Commodus, LUCIUS AURELIUS

Chambers's Encyclopaedia, Volume 3: Catarrh to Dion, p. 385

Commodus, LUCIUS AURELIUS, a Roman emperor, born at Lanuvium in 161 A.D., was the son of the great Marcus Aurelius and his profligate wife, the younger Faustina. He was carefully educated under his father's care, but lived to become one of the most worthless and bloody wretches that ever disgraced a throne. At his father's death in the spring of 180, he was successfully fighting the Marcomanni and other tribes on the upper Danube, but he at once concluded a treaty with the barbarians, and hastened to Rome to enjoy the pleasures of power. After the discovery of his sister Lucilla's plot against his life in 183, he gave uncontrolled vent to the senseless savagery of his nature. Nearly all who, by virtue, ability, and learning, had risen to honour during his father's lifetime, were sacrificed to appease his savage jealousy of the good and the great.

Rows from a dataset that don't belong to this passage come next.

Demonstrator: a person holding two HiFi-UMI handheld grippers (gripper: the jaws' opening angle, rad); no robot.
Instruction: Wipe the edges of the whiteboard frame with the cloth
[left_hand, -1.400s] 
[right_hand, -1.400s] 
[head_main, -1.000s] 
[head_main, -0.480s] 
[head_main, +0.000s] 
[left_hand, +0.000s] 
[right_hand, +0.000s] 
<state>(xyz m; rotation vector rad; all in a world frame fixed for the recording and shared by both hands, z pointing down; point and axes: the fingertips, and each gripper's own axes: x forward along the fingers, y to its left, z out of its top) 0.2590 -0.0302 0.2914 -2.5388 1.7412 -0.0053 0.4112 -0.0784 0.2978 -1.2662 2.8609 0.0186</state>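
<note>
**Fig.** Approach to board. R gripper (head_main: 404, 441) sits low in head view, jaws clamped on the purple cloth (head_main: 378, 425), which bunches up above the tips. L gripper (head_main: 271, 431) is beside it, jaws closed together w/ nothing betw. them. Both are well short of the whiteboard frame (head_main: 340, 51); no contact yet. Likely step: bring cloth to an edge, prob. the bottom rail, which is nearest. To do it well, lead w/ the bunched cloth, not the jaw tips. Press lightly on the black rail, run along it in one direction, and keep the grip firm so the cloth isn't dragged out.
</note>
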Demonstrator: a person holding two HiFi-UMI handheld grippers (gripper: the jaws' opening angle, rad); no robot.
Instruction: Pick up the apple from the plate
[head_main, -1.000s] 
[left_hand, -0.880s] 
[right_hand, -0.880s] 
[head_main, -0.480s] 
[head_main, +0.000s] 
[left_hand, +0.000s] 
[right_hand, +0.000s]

Proud of his own physical strength, he demeaned himself by exhibiting it in gladiatorial combats, and besides used, in public, to sing, dance, play, and act the buffoon. Though a glutton and a shameless debauchee, who wallowed in the most sensual abominations, he yet demanded to be worshipped as a god, and assumed the title of Hercules Romanus. Many unsuccessful plots were devised against the life of this mingled monster and madman, until at length his mistress, Marcia, finding her own name marked down in his tablets for death, in concert with two confederates, tried first to poison him, then caused him to be strangled by Narcissus, a famous athlete, on the 31st of December 192.